Y el que nos confirma
con vosotros en Cristo, y el que nos ungió, es Dios, el cual también nos ha
sellado, y nos ha dado las arras del Espíritu en nuestros corazones. (2Corintios 1:21,22).
Era imposible para Dios
dar más que el Espíritu Santo. No podía añadirse algo más a este don. Con él,
todas nuestras necesidades quedan suplidas. El Espíritu Santo es la presencia
vital de Dios, la cual, si es apreciada, generará alabanzas y gratitud, y
saltará continuamente para vida eterna. La instauración del Espíritu es el
pacto de gracia. Pero, ¡cuán pocos aprecian este gran don, tan costoso y, sin
embargo, tan gratuito para todos los que quieren aceptarlo! Cuando la fe se
aferra de esta bendición, recibimos abundantes bendiciones espirituales. Pero
demasiado a menudo no es apreciado. Necesitamos un concepto más amplio a fin de
comprender su valor...
¡Oh, qué amor y
condescendencia asombrosos! El Señor Jesús anima a sus creyentes a que pidan el
Espíritu Santo.
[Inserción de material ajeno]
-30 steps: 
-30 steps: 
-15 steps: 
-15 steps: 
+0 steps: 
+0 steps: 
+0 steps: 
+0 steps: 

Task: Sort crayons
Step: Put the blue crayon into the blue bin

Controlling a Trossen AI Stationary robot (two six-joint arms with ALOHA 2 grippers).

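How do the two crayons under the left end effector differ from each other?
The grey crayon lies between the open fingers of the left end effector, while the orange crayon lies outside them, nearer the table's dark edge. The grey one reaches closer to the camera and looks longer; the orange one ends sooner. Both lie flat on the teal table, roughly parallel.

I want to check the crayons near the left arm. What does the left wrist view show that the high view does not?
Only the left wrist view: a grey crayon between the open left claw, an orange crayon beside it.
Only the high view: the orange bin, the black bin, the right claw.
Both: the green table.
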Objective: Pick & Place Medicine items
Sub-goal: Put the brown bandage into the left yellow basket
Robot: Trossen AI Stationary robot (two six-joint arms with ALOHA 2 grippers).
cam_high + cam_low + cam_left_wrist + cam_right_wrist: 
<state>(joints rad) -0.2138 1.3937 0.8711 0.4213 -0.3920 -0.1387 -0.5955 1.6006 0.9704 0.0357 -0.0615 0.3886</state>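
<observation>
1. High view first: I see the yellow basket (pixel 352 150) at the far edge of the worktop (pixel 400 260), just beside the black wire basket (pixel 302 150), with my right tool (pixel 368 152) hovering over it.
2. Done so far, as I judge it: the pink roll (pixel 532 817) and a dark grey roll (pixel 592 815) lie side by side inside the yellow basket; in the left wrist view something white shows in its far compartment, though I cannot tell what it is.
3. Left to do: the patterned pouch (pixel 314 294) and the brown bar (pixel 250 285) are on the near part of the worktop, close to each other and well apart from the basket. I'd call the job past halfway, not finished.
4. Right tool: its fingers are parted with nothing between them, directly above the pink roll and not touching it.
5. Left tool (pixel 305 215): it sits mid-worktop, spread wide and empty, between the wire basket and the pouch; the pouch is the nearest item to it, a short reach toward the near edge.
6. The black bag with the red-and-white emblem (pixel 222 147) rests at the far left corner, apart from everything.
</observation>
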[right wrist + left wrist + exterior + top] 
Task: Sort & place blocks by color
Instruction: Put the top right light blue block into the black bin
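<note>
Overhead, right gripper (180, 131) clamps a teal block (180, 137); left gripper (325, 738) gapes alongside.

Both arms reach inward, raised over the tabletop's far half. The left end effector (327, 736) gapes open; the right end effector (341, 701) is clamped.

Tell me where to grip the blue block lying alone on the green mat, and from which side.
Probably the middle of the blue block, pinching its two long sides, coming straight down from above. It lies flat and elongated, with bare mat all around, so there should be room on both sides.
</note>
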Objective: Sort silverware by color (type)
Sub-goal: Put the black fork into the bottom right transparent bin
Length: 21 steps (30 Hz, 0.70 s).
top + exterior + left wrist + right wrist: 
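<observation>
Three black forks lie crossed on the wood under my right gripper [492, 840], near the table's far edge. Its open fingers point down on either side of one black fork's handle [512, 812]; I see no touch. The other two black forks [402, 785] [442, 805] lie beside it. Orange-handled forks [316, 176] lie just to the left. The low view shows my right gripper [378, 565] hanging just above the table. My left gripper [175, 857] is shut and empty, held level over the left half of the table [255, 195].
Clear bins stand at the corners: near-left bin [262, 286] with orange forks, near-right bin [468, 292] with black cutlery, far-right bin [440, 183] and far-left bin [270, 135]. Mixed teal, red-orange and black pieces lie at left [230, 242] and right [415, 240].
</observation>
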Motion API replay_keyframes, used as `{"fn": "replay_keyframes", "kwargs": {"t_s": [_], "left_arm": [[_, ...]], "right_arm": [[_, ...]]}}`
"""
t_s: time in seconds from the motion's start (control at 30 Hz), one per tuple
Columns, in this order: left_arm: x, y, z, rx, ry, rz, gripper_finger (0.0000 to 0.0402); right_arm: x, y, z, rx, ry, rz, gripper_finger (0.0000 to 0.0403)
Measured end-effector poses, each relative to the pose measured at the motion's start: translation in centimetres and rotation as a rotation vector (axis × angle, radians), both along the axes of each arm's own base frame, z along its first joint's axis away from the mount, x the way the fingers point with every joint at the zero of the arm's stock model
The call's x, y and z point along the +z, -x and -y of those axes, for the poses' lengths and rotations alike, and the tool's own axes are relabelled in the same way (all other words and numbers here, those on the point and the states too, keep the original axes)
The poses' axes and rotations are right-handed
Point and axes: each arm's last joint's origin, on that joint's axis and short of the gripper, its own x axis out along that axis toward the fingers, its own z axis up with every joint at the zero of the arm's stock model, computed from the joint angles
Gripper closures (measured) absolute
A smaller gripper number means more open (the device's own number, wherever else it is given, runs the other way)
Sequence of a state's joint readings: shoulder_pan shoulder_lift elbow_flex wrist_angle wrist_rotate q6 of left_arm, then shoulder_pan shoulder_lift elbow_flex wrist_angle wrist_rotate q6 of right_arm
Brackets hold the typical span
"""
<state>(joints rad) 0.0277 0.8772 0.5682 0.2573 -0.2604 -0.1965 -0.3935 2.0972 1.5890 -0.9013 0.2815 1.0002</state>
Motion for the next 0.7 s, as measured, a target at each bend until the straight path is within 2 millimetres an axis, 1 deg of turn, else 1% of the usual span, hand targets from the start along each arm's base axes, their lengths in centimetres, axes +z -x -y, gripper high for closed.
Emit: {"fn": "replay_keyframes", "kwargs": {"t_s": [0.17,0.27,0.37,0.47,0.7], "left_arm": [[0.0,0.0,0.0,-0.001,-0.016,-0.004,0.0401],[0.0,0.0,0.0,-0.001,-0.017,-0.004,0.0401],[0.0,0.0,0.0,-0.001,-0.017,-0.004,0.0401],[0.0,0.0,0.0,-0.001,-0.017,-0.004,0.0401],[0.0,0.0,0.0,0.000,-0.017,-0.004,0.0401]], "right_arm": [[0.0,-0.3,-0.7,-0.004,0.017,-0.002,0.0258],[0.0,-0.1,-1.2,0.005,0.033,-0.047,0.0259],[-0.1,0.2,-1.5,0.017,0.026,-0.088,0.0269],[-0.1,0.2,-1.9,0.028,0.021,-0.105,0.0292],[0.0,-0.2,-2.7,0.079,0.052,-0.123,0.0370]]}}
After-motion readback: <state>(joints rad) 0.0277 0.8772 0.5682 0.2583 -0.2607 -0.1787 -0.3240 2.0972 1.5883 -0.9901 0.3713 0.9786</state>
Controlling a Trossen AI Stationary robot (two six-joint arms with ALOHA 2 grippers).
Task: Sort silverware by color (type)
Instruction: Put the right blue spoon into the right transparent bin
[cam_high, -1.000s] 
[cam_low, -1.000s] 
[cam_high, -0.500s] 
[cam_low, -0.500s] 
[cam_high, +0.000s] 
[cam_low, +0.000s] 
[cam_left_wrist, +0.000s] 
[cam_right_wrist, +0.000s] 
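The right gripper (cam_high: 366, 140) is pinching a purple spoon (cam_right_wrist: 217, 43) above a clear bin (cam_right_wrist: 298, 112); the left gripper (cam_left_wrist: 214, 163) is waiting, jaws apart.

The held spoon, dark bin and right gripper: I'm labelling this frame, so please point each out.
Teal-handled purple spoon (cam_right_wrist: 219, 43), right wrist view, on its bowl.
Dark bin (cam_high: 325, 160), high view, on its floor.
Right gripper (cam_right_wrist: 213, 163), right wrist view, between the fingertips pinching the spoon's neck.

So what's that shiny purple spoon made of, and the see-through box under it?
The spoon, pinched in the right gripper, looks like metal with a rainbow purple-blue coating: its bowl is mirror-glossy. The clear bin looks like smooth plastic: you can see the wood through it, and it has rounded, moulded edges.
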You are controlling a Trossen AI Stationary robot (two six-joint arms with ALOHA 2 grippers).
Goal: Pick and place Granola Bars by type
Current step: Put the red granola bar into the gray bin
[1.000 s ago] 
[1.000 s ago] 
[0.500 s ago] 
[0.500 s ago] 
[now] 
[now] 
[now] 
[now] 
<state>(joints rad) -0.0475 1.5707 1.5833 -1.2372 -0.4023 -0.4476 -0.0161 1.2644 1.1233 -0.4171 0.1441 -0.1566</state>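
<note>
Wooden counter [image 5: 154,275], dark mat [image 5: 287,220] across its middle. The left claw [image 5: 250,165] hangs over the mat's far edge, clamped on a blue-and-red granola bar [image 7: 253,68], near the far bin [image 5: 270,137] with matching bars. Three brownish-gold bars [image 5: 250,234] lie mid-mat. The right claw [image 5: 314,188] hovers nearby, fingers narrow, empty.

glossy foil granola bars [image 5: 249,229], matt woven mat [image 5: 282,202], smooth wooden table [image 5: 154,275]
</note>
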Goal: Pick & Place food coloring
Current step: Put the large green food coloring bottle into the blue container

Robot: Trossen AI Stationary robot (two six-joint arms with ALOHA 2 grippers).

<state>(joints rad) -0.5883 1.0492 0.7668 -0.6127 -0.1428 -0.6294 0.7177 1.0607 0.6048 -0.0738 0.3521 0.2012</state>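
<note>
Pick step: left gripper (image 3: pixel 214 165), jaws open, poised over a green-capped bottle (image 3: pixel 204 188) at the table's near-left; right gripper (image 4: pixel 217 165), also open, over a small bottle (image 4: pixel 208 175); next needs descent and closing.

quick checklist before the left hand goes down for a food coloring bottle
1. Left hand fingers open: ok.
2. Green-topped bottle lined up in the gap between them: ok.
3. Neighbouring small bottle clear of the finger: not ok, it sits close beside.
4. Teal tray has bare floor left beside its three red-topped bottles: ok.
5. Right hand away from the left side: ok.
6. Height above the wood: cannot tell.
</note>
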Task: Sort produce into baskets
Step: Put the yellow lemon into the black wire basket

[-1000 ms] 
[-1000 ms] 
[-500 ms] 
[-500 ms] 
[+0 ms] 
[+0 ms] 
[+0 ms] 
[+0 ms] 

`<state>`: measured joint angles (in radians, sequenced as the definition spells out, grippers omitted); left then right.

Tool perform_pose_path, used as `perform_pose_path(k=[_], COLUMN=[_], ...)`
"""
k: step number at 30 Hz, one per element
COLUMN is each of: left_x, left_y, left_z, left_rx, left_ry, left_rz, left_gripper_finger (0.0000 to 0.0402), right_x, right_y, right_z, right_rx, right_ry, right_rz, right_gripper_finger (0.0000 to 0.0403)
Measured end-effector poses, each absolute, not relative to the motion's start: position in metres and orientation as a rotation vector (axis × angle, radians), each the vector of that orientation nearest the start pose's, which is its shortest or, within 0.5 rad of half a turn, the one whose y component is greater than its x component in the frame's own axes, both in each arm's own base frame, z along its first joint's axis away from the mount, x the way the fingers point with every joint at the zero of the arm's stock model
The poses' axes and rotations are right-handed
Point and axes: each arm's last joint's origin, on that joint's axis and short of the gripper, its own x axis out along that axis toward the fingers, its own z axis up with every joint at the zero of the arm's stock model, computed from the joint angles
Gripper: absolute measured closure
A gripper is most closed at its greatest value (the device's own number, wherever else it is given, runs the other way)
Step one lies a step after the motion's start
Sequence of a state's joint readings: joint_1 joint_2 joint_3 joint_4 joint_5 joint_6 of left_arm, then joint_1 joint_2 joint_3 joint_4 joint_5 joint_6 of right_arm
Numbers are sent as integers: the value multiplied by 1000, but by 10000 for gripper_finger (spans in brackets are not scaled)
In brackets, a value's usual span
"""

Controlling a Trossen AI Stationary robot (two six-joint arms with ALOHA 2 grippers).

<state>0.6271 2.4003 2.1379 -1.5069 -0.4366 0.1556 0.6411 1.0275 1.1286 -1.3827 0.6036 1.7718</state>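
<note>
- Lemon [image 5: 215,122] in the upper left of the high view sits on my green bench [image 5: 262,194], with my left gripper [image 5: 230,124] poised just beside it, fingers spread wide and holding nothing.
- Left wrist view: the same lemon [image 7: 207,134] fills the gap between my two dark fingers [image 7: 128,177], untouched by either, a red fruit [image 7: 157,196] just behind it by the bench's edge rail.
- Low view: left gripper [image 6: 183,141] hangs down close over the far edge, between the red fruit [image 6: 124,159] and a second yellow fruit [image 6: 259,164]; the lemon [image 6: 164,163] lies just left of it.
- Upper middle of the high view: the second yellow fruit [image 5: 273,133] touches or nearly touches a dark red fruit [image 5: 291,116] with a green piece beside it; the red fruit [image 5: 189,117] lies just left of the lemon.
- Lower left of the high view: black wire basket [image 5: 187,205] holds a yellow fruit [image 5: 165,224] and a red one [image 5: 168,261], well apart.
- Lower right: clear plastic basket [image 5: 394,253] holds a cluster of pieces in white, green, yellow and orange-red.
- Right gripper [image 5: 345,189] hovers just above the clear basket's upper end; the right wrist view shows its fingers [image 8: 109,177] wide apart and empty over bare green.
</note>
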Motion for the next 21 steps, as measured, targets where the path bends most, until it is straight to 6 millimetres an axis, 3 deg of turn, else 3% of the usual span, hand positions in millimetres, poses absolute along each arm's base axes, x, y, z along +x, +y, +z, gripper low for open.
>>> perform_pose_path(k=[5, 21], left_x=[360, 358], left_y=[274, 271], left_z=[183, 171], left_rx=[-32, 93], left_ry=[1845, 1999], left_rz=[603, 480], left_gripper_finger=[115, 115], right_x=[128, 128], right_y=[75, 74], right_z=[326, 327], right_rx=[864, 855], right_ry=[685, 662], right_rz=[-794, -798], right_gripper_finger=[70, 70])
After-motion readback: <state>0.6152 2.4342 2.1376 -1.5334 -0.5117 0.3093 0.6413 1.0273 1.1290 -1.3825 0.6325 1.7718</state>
Al presentar la paternal ternura de Dios, procura estimular la
fe en la recepción del don. El Padre celestial está más dispuesto a dar el
Espíritu Santo a los que se lo piden, que los padres terrenales a dar buenas
dádivas a sus hijos.
¿Qué dádiva más grande
podría prometerse? ¿Qué más se necesita para despertar una respuesta en cada
persona, para inspirarla a anhelar este gran don? ¿Nuestras súplicas
indiferentes no deberían transformarse en peticiones de intenso deseo de
recibir esta gran bendición?
No pedimos suficiente de las cosas buenas que Dios ha prometido. Si nos eleváramos más alto y esperáramos más, nuestras peticiones revelarían la influencia vitalizadora que se concede a cada creyente que pide con la plena expectativa de ser oído y atendido. El Señor no es glorificado con una súplica débil que muestra que no se espera nada. El desea que todo creyente se acerque al trono de gracia con fervor y certeza.